The David Parr House Film Project

by Cathy Elliott and Norma Silva

In 1886 a small house in Gwydir Street, Cambridge was bought by David Parr, a working-class decorative artist. So began his forty-year project to decorate his modest home in the style of the grand interiors he worked on every day. After Parr’s death in 1927, his granddaughter Elsie Palmer came to live in the house and stayed for the next 85 years, preserving the house in its original state as best she could. In 2014 a charity was set up to save the house as a museum. Parts of the house were very well conserved but some areas were badly deteriorating due to damp. A two and-a-half year project to conserve and stabilise the precious interior began – and the process was filmed by Cathy Elliott and Norma Silva. The resulting films (the David Parr House Film Project) both inform the visitor and also contribute to the archive themselves: they have become part of the story of the evolvement of this remarkable house.

The David Parr House Film Project also explores the role of film as record keeper, following on in the tradition of Cathy’s 25 years of making documentaries and her exploration of truth and reality. It contributes to her work which upholds Nichols’ truth claim that “In fiction, realism serves to make a plausible world seem more real; in documentary, realism serves to make an argument about the historical world persuasive” (Nichols, Representing Reality, p.165). So it is not just what you film, but what techniques you use, such as story-telling, film aesthetics, music and commentary, to persuade the audience that what they are seeing is accurate or “truthful”. There were issues of selectivity and emphasis: there were many experts involved in the process, but not everyone could be filmed. As the filmmakers, Cathy and Norma had to decide not just which process was the most important, but which expert would be the more interesting ”character” to engage with the audience and to capture the essence of the house itself.

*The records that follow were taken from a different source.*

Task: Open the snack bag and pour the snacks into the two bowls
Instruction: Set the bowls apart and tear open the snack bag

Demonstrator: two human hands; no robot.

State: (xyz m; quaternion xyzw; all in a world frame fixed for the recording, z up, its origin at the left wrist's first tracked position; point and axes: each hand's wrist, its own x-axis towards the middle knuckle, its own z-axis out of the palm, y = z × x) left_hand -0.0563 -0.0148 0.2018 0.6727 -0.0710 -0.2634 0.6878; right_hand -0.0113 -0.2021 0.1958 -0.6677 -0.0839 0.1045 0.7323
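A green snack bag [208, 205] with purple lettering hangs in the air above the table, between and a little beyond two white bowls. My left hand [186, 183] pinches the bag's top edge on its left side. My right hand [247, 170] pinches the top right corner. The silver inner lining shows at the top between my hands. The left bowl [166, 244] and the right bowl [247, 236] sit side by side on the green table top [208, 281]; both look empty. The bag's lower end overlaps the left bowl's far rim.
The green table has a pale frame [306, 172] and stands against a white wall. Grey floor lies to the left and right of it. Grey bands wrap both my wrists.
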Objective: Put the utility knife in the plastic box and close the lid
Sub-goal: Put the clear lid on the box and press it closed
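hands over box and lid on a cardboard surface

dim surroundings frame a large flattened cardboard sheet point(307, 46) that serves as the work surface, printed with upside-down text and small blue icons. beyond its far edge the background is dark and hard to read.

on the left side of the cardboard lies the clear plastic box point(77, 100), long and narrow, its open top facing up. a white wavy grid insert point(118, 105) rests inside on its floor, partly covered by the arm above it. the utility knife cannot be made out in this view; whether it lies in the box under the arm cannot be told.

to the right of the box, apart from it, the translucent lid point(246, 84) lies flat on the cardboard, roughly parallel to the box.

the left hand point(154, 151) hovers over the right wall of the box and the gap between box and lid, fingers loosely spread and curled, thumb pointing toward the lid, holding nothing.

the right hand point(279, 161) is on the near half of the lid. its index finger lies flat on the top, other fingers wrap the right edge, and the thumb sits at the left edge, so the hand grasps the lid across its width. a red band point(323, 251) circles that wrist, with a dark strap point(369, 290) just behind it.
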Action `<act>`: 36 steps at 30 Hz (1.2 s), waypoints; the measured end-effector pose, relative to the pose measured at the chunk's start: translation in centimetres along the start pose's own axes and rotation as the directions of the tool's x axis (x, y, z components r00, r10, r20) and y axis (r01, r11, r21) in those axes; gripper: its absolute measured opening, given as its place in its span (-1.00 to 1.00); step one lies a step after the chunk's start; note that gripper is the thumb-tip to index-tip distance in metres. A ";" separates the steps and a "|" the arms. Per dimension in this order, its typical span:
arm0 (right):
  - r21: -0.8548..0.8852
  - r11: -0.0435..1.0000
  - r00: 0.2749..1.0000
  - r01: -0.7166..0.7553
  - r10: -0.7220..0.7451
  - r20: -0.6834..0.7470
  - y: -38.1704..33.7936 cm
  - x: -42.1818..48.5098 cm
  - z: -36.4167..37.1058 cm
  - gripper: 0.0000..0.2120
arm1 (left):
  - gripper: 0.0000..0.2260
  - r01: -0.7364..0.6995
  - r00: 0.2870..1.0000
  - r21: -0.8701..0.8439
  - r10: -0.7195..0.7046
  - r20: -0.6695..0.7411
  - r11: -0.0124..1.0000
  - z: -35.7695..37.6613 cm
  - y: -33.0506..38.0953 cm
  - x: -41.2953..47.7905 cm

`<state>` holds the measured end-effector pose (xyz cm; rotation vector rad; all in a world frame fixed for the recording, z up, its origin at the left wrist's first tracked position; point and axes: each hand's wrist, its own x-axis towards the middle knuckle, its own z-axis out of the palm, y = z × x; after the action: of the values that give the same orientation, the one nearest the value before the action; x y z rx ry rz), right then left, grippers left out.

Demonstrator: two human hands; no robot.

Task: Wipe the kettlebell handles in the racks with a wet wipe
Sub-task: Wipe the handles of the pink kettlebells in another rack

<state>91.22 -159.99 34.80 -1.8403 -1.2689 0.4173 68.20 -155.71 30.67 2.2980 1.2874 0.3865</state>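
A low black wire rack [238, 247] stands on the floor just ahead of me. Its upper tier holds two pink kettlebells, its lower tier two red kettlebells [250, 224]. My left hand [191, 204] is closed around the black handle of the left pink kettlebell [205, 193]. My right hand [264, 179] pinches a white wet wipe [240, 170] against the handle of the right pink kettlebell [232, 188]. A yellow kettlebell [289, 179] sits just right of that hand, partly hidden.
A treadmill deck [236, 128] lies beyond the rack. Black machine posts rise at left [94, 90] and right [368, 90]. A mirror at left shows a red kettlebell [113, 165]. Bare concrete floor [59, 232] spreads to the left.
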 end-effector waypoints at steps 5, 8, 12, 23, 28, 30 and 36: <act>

Dr Cathy Elliott spent over 20 years in British television covering documentary, drama, drama-documentary, children’s and education. Her passion is observational documentary. She has directed and series produced on a broad range of award- winning single films and documentary series for the BBC, Channel Four and Thames Television on flagship strands such as Cutting Edge, Modern Times, Inside Story, Dispatches and Rough Justice. Prior to joining ARU, she was a senior staff producer/ director at the BBC’s Documentaries and Specialist Features Department. Her research interests include the documentation of social history through film; ethics and informed consent in film making; women as documentary makers and the future of observational documentary.